In a passive solar design, it is preferable to have the thermal mass directly exposed to the sun in order to capture the most heat. A good example of this is to use concrete for a floor or to build a concrete or stone wall close to the windows (generally less than 10 ft) so that it can act as a heat absorber. A common way to do this is is to build a stone fireplace surround or feature wall. A way to add thermal mass to a frame building is to use a double layer of drywall on walls that are exposed to the sun.

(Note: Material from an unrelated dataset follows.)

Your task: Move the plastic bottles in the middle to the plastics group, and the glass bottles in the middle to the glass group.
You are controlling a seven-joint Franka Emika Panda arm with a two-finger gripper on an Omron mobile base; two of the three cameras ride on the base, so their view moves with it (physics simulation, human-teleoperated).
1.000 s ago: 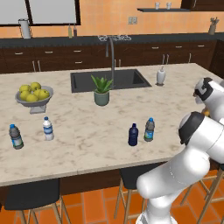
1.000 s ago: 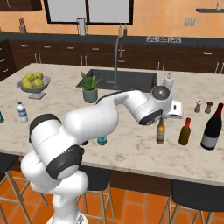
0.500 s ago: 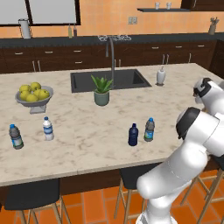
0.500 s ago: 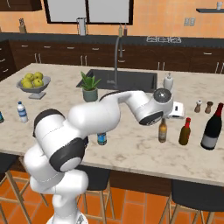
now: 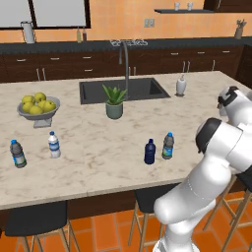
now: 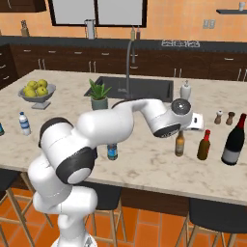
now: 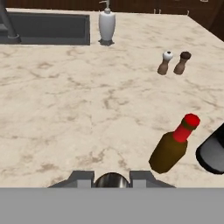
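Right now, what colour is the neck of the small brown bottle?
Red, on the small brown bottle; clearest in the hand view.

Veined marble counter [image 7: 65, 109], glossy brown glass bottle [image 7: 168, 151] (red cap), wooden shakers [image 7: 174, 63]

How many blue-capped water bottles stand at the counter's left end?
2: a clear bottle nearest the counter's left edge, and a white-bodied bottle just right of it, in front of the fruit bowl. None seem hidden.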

One thing to be cautious of when building with thermal mass is to not have too much thermal mass. In some of the early passive solar buildings, large amounts of thermal mass were used in the form of stone and concrete. During the operation of the homes, it was found that the thermal mass would continue to absorb heat all winter, only to release it in the summer. It has also been found that only a portion of the thermal mass is absorbs and released heat during the day, for example with concrete only about the first 4 inches are active so very thick concrete walls can be counter productive. Also remember that if the thermal mass is exposed to the exterior of the house, it should be insulated on the exterior.
A note on the units. J=Joules, K=Kelvin. 1kilowatt-hour of electricty is equivilent to 3.6MJ of energy.